Conditional residents residing in the Chicago area, and across the Midwest, are required to submit their I-751 filings with Citizenship and Immigration Service’s Nebraska Service Center. Unfortunately however, processing times for I-751 filings at the Nebraska Service Center (as well as at the other 3 CIS Service Centers across the U.S.) have skyrocketed to more than 18 months. Thus, applicants who are awaiting the processing of their I-751 filings are usually mid way into their 4th year of residence in the U.S. before they receive a decision.

In the past, I would hesitate to advise clients to proceed with the filing of N-400 applications while their I-751 filings remained pending, even though no legal basis for such advice existed. My cautious guidance was rooted in the concept of letting the U.S. government process to completion one submission before proceeding with a request for a new immigration benefit. After all, I did not want to have 2 branches of CIS fighting over my client’s file, thus causing a delay in the processing of both immigration benefits.

In recent months, however, clients fed up with the I-751 processing delays who have nevertheless decided to file their N-400’s, found themselves with good fortune. We proceeded with the filing of N-400 applications for client’s who had accumulated the requisite period of residence with the U.S. citizen spouse, although Nebraska was not even close to getting to a decision on the I-751. And when appearing for their naturalization interview, the clients were greeted by an immigration officer ready to make a decision on both the I-751 filing and application for U.S. citizenship.

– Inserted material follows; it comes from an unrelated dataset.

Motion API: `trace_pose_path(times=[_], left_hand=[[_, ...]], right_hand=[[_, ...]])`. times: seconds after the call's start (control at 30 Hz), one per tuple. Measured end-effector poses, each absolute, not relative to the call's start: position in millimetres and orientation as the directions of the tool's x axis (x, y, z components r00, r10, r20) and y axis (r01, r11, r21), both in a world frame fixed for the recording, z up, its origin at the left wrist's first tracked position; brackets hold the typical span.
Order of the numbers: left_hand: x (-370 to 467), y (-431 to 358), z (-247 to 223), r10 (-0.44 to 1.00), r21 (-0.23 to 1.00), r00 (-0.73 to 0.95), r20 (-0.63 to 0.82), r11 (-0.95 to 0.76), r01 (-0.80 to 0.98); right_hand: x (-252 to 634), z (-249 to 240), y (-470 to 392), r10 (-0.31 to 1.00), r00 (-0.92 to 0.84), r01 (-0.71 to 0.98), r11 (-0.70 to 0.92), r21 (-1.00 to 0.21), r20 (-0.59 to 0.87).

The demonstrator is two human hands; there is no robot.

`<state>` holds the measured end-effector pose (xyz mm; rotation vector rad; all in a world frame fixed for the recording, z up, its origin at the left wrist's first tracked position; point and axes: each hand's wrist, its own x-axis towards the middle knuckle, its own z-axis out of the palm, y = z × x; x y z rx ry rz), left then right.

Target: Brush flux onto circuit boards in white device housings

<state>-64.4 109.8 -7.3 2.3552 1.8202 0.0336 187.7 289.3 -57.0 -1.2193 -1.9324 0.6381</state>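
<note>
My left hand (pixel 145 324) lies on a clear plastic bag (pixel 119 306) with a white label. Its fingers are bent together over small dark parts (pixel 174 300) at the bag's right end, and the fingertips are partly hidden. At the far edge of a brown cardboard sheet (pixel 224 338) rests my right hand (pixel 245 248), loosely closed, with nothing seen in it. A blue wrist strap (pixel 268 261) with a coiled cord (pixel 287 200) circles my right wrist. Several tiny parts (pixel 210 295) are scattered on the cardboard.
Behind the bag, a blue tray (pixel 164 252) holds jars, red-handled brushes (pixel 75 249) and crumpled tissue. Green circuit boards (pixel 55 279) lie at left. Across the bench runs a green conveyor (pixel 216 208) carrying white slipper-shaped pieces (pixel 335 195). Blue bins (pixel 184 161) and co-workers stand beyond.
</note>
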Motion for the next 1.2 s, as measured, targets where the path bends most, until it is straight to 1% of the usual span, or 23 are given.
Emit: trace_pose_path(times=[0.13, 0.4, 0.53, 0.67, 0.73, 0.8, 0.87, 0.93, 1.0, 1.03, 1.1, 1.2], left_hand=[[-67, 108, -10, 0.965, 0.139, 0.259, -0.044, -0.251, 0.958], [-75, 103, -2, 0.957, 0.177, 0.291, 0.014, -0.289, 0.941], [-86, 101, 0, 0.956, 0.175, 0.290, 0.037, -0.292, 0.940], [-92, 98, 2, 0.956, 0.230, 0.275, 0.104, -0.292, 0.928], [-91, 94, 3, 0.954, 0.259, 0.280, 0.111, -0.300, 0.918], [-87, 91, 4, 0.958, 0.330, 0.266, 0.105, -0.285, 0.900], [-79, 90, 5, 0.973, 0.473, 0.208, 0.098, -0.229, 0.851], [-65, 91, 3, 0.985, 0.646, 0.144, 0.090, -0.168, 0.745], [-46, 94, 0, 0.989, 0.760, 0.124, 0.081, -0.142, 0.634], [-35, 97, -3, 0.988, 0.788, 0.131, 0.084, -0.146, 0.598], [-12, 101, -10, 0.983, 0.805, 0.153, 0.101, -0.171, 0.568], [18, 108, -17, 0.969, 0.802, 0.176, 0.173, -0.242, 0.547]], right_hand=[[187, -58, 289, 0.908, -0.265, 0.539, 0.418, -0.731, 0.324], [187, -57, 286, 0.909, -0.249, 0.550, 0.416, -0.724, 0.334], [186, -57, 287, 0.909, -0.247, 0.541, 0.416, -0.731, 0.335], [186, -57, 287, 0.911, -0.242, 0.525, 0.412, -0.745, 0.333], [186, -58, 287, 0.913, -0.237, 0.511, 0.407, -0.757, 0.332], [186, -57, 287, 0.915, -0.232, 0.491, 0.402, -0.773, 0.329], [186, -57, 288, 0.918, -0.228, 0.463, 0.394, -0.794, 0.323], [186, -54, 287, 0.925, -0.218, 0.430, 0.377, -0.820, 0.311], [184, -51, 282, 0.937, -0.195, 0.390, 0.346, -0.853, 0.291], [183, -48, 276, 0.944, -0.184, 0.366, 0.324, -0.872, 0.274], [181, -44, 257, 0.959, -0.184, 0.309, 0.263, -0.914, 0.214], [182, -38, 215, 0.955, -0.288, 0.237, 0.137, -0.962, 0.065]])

Indeed, as long as the applicant provides substantial and clear evidence that they continue to reside with the U.S. citizen spouse (in fact, I advise most such applicants to bring their U.S. citizen spouses with them to their naturalization interview), it appears CIS will not hesitate to approve the I-751 at the time of the N-400 interview. In other circumstances, where questions regarding the applicants’ continued cohabitation with their U.S. citizen spouse are at issue, CIS will generally refer the case for a separate I-751 interview to be conducted at a separate place and time.

The above experience is an account of CIS policy in Chicago, and the extent to which applicants in other cities can expect similar treatment is not entirely clear at this time.